── Dataset extract
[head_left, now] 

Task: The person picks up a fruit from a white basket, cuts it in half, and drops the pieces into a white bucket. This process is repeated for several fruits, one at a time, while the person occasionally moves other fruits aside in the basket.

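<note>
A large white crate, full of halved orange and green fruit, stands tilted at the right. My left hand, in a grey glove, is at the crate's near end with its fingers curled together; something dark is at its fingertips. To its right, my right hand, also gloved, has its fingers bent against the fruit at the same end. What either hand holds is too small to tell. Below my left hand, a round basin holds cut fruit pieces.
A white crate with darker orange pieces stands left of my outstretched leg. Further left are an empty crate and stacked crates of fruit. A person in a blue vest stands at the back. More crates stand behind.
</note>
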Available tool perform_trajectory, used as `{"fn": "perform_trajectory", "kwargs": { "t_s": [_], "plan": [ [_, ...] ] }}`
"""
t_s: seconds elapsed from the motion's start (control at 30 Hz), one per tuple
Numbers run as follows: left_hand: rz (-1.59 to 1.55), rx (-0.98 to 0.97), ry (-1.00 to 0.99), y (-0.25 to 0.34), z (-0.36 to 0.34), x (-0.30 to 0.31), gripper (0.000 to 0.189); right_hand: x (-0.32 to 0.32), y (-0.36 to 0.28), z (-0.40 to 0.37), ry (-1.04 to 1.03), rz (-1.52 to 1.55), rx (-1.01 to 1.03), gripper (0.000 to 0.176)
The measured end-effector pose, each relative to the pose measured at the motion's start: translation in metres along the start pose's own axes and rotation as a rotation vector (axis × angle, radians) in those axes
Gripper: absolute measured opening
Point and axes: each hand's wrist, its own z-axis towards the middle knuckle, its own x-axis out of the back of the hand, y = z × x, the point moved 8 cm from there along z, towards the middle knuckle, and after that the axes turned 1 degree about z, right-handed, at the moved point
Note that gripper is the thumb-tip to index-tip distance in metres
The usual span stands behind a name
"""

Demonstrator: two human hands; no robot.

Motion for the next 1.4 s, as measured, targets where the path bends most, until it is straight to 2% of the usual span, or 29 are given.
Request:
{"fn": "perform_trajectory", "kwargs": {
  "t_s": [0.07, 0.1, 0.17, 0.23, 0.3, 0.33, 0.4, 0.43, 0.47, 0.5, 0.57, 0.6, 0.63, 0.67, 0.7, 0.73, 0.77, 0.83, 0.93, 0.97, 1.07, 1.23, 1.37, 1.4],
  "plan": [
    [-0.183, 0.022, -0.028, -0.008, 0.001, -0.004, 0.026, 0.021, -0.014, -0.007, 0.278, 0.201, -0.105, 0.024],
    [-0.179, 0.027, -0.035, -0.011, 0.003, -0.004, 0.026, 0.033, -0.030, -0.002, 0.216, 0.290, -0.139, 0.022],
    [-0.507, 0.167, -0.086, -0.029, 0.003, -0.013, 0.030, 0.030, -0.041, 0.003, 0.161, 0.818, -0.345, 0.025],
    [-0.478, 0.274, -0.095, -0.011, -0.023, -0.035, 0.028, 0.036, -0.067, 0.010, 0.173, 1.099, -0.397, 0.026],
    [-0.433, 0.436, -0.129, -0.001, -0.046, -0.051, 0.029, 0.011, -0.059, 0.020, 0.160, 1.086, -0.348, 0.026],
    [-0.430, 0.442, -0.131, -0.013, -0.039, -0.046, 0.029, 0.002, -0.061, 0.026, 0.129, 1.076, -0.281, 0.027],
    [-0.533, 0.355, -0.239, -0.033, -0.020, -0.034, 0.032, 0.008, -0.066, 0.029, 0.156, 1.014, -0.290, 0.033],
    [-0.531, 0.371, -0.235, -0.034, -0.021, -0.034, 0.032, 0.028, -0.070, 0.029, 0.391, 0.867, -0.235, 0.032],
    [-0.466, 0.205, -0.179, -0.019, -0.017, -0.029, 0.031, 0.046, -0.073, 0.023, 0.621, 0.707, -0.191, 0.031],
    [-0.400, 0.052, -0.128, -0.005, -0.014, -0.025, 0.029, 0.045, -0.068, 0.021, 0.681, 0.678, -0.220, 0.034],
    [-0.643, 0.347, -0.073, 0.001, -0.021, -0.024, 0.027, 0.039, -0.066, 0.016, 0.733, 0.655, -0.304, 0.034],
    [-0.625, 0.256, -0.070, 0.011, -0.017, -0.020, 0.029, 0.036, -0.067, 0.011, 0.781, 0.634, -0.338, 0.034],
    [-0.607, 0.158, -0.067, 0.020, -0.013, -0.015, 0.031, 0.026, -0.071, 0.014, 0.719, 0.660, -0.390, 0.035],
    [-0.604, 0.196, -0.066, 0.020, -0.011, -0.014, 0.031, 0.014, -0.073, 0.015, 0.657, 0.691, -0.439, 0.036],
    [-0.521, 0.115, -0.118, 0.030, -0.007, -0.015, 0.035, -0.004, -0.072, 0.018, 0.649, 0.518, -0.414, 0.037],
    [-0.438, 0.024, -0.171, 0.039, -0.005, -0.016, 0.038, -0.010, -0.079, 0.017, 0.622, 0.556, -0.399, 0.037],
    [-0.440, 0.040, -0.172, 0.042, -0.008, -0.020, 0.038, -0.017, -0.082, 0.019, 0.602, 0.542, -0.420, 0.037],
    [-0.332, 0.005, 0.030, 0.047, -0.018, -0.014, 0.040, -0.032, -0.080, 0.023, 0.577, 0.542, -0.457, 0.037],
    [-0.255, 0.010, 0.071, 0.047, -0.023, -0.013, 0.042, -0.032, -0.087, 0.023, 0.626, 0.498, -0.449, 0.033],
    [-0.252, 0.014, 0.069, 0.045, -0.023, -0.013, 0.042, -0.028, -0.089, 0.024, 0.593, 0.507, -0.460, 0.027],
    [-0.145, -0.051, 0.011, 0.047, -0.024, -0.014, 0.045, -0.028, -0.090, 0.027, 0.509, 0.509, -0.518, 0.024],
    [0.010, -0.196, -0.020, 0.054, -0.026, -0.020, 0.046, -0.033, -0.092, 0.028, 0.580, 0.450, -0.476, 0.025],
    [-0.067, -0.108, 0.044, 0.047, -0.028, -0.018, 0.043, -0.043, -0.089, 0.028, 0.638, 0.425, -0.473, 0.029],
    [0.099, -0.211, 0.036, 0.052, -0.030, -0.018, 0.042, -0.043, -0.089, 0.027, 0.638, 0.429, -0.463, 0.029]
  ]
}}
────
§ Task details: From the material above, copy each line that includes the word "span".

§ Expected answer:
The usual span stands behind a name
Motion for the next 1.4 s, as measured, targets where the path bends most, until it is straight to 2% of the usual span, or 29 are given.

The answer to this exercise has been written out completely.